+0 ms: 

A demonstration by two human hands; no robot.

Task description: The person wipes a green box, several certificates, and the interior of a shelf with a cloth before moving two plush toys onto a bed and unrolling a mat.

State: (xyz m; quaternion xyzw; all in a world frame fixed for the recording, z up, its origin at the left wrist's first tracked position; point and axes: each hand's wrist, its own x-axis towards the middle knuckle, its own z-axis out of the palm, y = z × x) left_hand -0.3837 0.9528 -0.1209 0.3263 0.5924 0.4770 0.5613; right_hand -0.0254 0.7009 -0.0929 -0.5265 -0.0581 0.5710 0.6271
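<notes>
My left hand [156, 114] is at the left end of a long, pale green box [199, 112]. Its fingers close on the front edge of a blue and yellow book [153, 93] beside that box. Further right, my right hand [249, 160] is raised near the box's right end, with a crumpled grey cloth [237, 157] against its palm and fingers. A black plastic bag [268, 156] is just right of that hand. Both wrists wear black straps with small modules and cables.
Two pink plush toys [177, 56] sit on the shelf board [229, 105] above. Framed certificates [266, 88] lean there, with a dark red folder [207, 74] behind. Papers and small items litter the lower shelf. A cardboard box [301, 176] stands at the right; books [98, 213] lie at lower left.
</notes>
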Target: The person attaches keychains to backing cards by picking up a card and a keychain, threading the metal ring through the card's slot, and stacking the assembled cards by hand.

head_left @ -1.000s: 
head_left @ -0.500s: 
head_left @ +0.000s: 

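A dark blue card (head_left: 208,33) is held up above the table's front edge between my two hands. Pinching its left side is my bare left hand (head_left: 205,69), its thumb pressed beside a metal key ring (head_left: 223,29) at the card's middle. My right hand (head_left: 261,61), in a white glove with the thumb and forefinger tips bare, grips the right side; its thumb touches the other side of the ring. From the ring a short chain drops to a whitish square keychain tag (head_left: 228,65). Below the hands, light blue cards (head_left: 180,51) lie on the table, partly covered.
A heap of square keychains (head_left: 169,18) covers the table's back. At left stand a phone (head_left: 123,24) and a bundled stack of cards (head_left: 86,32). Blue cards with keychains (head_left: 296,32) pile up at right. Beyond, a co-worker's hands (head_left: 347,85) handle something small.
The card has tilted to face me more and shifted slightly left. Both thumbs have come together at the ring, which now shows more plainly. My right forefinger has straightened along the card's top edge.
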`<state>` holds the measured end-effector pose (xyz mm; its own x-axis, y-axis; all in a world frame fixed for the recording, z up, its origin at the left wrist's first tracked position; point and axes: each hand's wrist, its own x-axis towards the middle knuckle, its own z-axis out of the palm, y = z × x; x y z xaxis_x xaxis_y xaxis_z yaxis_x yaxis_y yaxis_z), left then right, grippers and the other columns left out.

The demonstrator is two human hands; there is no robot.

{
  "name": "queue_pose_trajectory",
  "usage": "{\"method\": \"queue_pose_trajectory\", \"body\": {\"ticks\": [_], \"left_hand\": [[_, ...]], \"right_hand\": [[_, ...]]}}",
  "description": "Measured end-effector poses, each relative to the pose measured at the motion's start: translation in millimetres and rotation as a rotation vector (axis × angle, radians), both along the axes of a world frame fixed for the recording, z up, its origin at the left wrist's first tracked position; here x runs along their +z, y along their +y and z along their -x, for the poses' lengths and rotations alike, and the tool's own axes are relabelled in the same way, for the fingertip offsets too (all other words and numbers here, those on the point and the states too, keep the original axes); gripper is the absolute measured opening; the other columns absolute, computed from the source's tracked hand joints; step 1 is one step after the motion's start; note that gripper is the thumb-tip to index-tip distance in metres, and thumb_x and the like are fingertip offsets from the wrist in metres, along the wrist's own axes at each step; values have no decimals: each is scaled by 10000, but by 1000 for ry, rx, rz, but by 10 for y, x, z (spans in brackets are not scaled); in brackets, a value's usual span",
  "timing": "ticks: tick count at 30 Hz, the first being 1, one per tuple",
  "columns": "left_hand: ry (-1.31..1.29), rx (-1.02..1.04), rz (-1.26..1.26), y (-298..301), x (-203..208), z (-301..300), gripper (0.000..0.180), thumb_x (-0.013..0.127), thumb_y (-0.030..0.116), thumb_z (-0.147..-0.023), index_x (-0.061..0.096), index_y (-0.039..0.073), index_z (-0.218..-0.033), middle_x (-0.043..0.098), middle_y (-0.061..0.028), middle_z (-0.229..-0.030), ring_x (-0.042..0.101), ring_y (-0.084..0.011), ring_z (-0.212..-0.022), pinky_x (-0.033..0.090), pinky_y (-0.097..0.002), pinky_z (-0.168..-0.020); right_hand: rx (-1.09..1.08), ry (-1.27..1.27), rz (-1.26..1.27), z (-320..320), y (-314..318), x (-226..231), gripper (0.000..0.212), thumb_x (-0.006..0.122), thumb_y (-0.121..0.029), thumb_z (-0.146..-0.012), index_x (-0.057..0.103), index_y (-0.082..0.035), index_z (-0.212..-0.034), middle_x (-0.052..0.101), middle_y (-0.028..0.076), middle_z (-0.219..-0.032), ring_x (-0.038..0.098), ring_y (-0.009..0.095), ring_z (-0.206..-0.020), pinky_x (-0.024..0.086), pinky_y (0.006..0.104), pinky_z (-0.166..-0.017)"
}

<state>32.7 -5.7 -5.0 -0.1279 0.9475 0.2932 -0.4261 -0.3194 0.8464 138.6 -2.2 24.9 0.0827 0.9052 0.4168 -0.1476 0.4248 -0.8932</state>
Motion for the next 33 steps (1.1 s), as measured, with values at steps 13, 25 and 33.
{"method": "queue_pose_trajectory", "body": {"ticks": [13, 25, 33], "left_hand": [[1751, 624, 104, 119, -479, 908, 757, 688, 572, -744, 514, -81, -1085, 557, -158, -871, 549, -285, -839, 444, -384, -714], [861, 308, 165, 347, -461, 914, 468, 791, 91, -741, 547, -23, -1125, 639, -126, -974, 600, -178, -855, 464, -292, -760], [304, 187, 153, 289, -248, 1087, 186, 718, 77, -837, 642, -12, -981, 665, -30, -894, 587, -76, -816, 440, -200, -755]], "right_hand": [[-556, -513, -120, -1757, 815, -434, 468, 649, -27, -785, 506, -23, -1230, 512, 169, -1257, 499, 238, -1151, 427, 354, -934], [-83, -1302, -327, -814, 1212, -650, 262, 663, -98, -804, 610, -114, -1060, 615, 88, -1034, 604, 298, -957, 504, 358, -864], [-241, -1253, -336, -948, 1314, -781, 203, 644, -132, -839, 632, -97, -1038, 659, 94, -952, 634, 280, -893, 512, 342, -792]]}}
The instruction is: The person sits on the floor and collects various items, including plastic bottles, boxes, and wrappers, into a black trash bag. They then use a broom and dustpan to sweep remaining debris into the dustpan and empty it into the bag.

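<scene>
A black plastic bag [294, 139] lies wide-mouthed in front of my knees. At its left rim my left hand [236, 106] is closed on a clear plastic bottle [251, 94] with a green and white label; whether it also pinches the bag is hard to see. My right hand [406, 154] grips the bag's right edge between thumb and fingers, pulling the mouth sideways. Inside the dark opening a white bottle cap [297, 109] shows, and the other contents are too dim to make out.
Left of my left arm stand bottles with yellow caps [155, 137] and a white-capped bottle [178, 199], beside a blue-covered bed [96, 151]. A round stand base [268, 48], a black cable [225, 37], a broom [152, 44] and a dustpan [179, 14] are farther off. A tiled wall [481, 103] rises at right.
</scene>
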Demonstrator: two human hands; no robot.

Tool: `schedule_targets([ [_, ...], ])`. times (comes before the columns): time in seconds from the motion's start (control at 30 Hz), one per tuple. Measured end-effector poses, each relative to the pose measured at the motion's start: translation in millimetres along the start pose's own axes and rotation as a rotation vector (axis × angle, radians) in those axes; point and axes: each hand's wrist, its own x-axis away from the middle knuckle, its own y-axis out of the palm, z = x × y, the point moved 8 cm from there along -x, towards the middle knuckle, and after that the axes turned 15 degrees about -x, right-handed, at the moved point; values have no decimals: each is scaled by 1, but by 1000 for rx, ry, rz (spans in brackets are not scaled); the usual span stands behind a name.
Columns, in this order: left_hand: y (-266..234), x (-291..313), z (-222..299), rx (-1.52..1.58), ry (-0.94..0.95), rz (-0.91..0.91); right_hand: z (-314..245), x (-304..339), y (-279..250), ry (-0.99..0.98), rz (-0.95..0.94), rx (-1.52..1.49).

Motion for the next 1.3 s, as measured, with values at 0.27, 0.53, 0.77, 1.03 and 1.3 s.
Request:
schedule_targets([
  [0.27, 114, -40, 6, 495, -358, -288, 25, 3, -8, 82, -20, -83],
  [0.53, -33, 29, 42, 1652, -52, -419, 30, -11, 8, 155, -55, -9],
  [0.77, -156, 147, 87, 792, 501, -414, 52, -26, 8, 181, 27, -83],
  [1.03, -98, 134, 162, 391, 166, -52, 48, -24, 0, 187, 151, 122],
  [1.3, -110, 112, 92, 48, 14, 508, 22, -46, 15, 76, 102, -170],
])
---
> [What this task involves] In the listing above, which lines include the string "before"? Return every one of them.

> [Your response]
Task description: The person wipes a green box, several certificates, and the interior of a shelf with a cloth before moving two plush toys onto a bed and unrolling a mat.
Tool: `schedule_targets([ [_, ...], ])`. times (comes before the columns): time in seconds from the motion's start (control at 30 Hz), one per tuple. Measured end-effector poses, each relative to the pose measured at the motion's start: translation in millimetres along the start pose's own axes and rotation as a rotation vector (axis × angle, radians) in those axes; point and axes: each hand's wrist, its own x-axis away from the middle knuckle, its own y-axis out of the palm, z = x × y, the point moved 8 cm from there along -x, towards the middle knuckle, and after that the axes turned 15 degrees about -x, right-handed, at the moved point; values have no decimals: each is scaled by 1, but by 1000 for rx, ry, rz (spans in brackets are not scaled); the usual span stands behind a name.

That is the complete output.